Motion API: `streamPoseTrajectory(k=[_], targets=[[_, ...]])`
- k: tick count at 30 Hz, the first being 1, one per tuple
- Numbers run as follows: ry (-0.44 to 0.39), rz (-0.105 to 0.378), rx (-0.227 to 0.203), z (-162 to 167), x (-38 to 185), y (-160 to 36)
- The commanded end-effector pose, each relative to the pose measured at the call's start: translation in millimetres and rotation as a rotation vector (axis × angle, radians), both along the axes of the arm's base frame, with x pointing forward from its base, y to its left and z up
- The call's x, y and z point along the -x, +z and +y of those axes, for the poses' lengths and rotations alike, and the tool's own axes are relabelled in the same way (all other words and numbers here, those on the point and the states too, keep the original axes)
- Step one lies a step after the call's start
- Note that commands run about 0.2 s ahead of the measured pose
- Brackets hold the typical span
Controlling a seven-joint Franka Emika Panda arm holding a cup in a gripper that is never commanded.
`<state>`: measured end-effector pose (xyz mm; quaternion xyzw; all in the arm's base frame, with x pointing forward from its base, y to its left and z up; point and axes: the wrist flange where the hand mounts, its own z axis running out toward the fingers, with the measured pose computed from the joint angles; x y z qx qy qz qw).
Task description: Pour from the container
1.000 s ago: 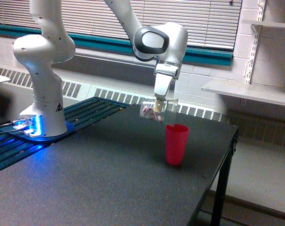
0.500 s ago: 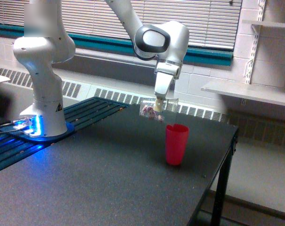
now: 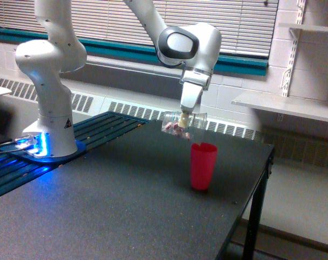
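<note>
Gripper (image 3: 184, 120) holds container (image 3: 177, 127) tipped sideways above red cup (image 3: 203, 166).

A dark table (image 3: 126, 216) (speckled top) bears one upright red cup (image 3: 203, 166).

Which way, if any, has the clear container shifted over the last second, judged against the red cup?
Yes. The clear container, held sideways, has shifted slightly toward the exterior view's right, closer to above the red cup, which stays put.

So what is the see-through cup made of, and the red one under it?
The see-through cup in the hand looks like clear plastic, maybe glass: you can see small pieces through its wall. The red cup looks like solid, slightly shiny plastic: an even pinkish-red, nothing showing through.
</note>
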<state>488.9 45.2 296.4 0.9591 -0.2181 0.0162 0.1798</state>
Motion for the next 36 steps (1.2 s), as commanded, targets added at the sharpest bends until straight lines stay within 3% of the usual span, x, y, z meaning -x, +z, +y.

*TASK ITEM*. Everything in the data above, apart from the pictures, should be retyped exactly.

*EXERCISE RESULT*.
Motion API: `streamPoseTrajectory(k=[_], targets=[[_, ...]])`
- k: tick count at 30 Hz, the first being 1, one per tuple
- Numbers run as follows: ry (-0.44 to 0.39), rz (-0.105 to 0.378), rx (-0.227 to 0.203), z (-162 to 167), x (-38 to 185), y (-160 to 36)
- The commanded end-effector pose, each relative to the pose measured at the call's start: translation in millimetres and rotation as a rotation vector (axis × angle, radians), both along the axes of the arm's base frame, with x pointing forward from its base, y to its left and z up
- The call's x, y and z point along the -x, +z and +y of those axes, for the poses' lengths and rotations alike, and the tool's own axes are relabelled in the same way (all other words and numbers here, those on the point and the states too, keep the original axes)
- Step one lies a step after the call's start
- Note that commands run about 0.2 s ahead of the measured pose
- Brackets hold the typical span
Controlling a seven-joint Franka Emika Panda arm holding a cup in a gripper that is never commanded.
`<state>`: measured end-effector pose (xyz mm; quaternion xyzw; all in the arm's base frame, with x pointing forward from its base, y to its left and z up; point and axes: the wrist flange where the hand mounts, its own z axis running out toward the fingers, with the measured pose computed from the joint angles; x y z qx qy qz qw).
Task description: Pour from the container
1.000 s ago: 
0.500 s ago: 
now: 
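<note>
Gripper (image 3: 184, 120) holds container (image 3: 177, 127) tipped sideways above red cup (image 3: 203, 166).

A dark table (image 3: 126, 216) (speckled top) bears one upright red cup (image 3: 203, 166).

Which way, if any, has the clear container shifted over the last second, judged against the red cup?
Yes. The clear container, held sideways, has shifted slightly toward the exterior view's right, closer to above the red cup, which stays put.

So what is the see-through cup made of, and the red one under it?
The see-through cup in the hand looks like clear plastic, maybe glass: you can see small pieces through its wall. The red cup looks like solid, slightly shiny plastic: an even pinkish-red, nothing showing through.
</note>
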<state>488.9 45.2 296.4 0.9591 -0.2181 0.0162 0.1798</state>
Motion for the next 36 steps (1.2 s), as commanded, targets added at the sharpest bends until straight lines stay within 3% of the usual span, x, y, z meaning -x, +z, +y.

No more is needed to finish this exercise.